Mi accorgo, solo ora, che le proiezioni delle mie speranze sono anglofone, succede mentre risuona nelle mie cuffie “Cesare va a morire e morirà“, con GLF che canta della nostra esistenza suonando gli zoccoli dei suoi amati cavalli.
I barbari sono diventati, ancora una volta, l’ultimo baluardo della civiltà che abbiamo creato: le province difendono la capitale dell’impero perché non perisca nella barbarie, il paradosso è rinnovato nell’attualità.
“Tutti andiamo incontro alla morte” ma ognuno sceglie percorso e tempo, niente cambia la destinazione, né la disperazione, e tantomeno la gioia che se ne dispera.

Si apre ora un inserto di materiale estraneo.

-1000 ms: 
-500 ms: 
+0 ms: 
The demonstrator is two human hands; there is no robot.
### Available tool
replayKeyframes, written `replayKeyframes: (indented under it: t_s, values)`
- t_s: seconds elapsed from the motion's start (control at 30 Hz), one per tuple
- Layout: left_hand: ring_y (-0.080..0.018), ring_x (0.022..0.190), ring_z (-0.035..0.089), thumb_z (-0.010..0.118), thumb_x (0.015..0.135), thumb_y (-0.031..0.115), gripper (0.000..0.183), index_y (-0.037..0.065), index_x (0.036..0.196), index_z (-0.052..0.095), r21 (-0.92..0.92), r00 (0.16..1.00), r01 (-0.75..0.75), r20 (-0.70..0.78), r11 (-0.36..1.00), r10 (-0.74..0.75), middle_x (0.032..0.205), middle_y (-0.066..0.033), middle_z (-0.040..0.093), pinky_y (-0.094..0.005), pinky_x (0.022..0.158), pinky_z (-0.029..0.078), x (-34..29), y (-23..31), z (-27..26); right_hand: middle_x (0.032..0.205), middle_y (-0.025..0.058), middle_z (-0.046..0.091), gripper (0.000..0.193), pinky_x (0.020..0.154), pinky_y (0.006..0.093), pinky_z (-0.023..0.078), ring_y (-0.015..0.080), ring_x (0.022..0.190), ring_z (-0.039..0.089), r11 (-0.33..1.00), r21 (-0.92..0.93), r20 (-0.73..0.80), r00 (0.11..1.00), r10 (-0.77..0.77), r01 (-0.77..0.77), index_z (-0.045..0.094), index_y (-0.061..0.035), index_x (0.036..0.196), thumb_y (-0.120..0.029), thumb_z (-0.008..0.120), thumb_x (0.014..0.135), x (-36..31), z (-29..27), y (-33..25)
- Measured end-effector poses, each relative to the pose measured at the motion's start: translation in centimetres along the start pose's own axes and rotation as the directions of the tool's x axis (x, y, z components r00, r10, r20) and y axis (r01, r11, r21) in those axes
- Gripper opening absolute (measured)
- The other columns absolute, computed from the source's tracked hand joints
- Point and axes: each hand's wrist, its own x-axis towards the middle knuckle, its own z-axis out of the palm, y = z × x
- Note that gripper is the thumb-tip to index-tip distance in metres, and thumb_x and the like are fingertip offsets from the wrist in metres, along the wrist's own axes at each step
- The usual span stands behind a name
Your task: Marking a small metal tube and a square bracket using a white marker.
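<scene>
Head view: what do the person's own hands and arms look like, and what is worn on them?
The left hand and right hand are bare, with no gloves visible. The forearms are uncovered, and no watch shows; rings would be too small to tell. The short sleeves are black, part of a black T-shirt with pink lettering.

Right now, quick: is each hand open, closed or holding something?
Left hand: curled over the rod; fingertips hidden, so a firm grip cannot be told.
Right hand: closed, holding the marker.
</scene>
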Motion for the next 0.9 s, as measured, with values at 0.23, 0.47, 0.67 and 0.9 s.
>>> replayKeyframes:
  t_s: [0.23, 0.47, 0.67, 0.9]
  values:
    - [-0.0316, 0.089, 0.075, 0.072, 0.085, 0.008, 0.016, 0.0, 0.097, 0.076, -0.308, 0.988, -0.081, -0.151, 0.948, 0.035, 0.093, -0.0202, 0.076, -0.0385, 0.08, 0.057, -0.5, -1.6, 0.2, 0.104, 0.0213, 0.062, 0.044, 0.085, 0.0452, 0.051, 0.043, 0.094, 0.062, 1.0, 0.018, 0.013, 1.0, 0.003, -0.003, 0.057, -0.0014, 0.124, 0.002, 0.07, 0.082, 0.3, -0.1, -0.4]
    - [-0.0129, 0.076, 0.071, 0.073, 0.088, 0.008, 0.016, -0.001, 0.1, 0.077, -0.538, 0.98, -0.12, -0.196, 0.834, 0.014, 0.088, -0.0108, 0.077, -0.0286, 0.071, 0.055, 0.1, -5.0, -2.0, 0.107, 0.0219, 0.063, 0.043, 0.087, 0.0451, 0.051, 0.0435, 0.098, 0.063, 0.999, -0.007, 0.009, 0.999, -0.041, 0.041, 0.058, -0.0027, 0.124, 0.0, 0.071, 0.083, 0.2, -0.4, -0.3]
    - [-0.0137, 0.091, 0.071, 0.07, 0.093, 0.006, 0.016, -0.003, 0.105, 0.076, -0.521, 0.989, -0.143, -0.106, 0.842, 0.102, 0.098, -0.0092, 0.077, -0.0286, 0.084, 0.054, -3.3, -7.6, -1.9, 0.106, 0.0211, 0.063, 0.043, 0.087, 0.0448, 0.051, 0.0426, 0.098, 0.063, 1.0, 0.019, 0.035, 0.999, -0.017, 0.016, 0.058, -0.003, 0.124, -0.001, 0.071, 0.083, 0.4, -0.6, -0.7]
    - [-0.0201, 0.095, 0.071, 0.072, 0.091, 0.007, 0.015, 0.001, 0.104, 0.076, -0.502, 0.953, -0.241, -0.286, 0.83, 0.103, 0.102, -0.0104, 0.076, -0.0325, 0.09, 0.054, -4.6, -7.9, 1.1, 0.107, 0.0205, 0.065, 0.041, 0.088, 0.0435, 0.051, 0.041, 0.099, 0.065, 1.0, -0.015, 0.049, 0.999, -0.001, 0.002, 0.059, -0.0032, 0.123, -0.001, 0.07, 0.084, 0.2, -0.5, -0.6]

Ma ormai sono quasi a “ipercarni“, devo scendere, il viaggio “deve finire e finirà“.
Divagazione 2: Se potessi scegliere starei immerso nella carne della mia amata, a riscaldarmi le viscere che soffrono delle loro fragilità, ma non posso, e allora scrivo per sublimare le mie frustrazioni con la sola consolazione della loro effimerità.
Divagazione 3: La solitudine e l’ascesi restano un metodo che, a costo di privazioni e penitenze, danno frutti, spesso dovuti alla pura sperimentazione più che alla meditazione, almeno nel mio caso, ma che, da autore, apprezzo.
Divagazione 4: Ho scritto tutto con un sistema che da tempo volevo sperimentare, una sorta di “reportage” letterario. La questione è sempre sottotraccia nella mia testa, e riguarda la problematica del linguaggio. Il reportage è relativo a una espressione che ho ampiamente usato, quella fotografica, ma esiste una declinazione possibile del concetto in innumerevoli strumenti espressivi, come la scrittura. Ho quindi solo “normalizzato” un testo che ho scritto nel breve tragitto sull’autobus usando l’app “note” del mio smartphone.
Note
1 – il logo “Robe di Kappa” riproduce l’immagine stilizzata di un ragazzo e una ragazza, seduti schiena contro schiena. I due vengono immortalati in uno studio fotografico di via Pomba a Torino, dal fotografo Sergio Druetto. La scelta rispecchia le idee del tempo: la posa dei due sembra studiata per riprodurre la classica seduta da muretto dei ragazzi di una volta. L’immagine comunica il nuovo senso di libertà nello stare insieme, ma anche la contrapposizione tra i sessi negli anni del femminismo. In realtà, la foto sarebbe frutto di un momento di pausa dei due modelli, nel corso di un photo shooting per il marchio Beatrix di costumi da bagno. È quindi un’immagine molto naturale, quasi rubata, successivamente scontornata e collocata su fondo bianco, sopra la scritta in grassetto. Comunque sia andata, nasce finalmente il logo Kappa (addlance blog cafè).
2 – derivazione contratta del latino aureo “concinnare” aggiustare-migliorare ed implica in napoletano il senso di aver fatto bene una cosa con maestria, da qui deriva anche “cuoncio-cuoncio” piano -piano, con attenzione, sempre nel fare.
3 – “Accidere” in napoletano sta letteralmente e figuratamente per Uccidere.
4 – Latino volgarizzato per “Uomo di Samo“, abitante dell’isola di Samo, anticamente centro della produzione di terracotte di alta qualità usate per i dotti di trasporto dei fluidi, da cui il napoletano “Samenta“, Cloaca, Chiavica maestra e il più descrittivo “Sament’ e mmerda“, Fogna, Cesso. Sin. Latrina, “Omm’ è mmerd’“, etc.
NB: il titolo si contrappone all’estetica vuota di un celebre film che va a parafrasare.